Amazon.com (NASDAQ:AMZN) currently enjoys significant success with its Amazon Prime membership system, both luring customers in and keeping them satisfied with attractive benefits like two-day free shipping and and access to Amazon’s TV and movie library. However, two studies recently conducted by Bizrate Insights and Consumer Intelligence Research Partners illuminated that the company may still face the risk of many users soon canceling their subscriptions, because the report’s results highlighted a disapproval in the possibility of Prime price hikes, and those are exactly what Amazon may be planning.
Amazon delivered poorer-than-expected quarterly results last week, and following the earnings release, the company’s executives said during a conference call that they are considering raising the price of Prime in the U.S. by $20 to $40. According to USA Today, the current cost of a Prime membership — $79 a year in the U.S. — hasn’t changed in more than a decade, but the Seattle-based company now recognizes the need to consider a price hike on account of rising transportation and fuel costs. Prime members don’t agree.
Bizrate recently surveyed nearly 200 Amazon Prime members and asked whether they would continue paying for Prime if the cost of a subscription went up. According to USA Today, almost 46 percent of those surveyed said the current $79 price was already too high, while 24 percent said $89 a year was too high, and 15 percent said $99 was too much. Less than 8 percent of Amazon Prime members who responded said they would pay any amount for the program. It is evident that Amazon is now treading on thin ice.
Amazon’s Prime membership also benefits the company in more ways than many customers recognize. Reports conducted at the end of last year showed that American customers spend an average of $968 on Amazon regularly, and the highest-spending shoppers are those who are Amazon Prime members, Kindle device owners, or Amazon Visa cardholders. A Prime membership’s cost — $79 per year — isn’t a bank-breaker by any means, but it is still enough to convince consumers that if they are going to fork over the cash, they should be getting their money’s worth by shopping exclusively at Amazon and taking advantage of all the benefits, especially free shipping.
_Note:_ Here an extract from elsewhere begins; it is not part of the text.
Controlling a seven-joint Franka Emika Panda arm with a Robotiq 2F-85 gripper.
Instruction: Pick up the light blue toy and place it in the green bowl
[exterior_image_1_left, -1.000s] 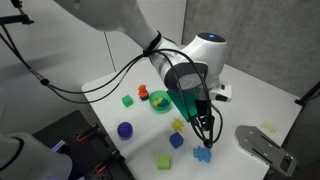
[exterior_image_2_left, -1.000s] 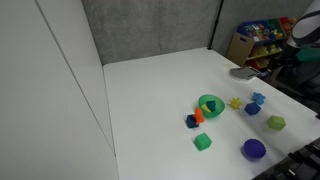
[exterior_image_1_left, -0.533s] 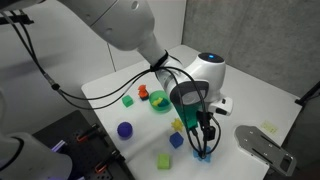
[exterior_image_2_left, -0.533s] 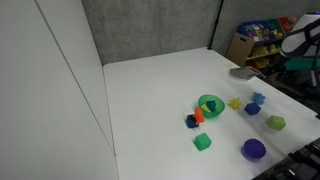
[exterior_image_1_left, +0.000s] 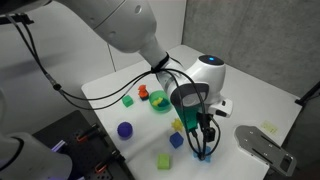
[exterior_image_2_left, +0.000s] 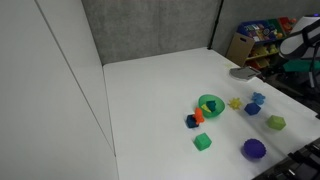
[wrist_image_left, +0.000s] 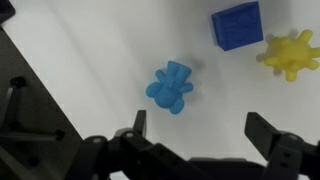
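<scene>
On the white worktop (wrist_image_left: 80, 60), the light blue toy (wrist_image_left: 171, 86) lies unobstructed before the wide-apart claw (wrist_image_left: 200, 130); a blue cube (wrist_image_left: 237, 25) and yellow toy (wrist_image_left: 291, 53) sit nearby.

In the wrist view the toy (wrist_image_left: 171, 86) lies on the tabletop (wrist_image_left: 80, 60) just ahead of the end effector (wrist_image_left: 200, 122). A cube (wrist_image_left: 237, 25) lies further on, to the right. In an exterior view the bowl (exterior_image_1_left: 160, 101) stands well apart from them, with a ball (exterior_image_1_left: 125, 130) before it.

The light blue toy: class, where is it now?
In the wrist view, the light blue toy lies on the white table mid-frame, lower left of the dark blue cube and yellow toy.
</scene>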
Amazon Prime members spend an average of $1,340 on the site.
Thus, Amazon still enjoys the current undivided attention of its consumers, but if it finds that, financially, the company has to raise prices, it could be in trouble. A recent survey by CIRP, also highlighted by USA Today, found that almost 10 million or 58 percent of the company’s Prime subscribers had been members for less than a year; therefore, they are expected to be less loyal than older ones. According to CIRP’s results, 7 percent said they would not renew the Prime membership if Amazon executives executed a price hike, and of those who had been members less than a year, 10 percent said they would not renew.
But still, despite the risk a price hike poises, Amazon may have no choice, especially since the company is now focusing on convenience rather than low prices. Rising transportation and fuel costs have forced the company to recognize that it may not be able to offer both — the lowest prices and the most convenience — so now it may be time that Amazon chooses between one or the other for its Prime members, and the company may favor convenience.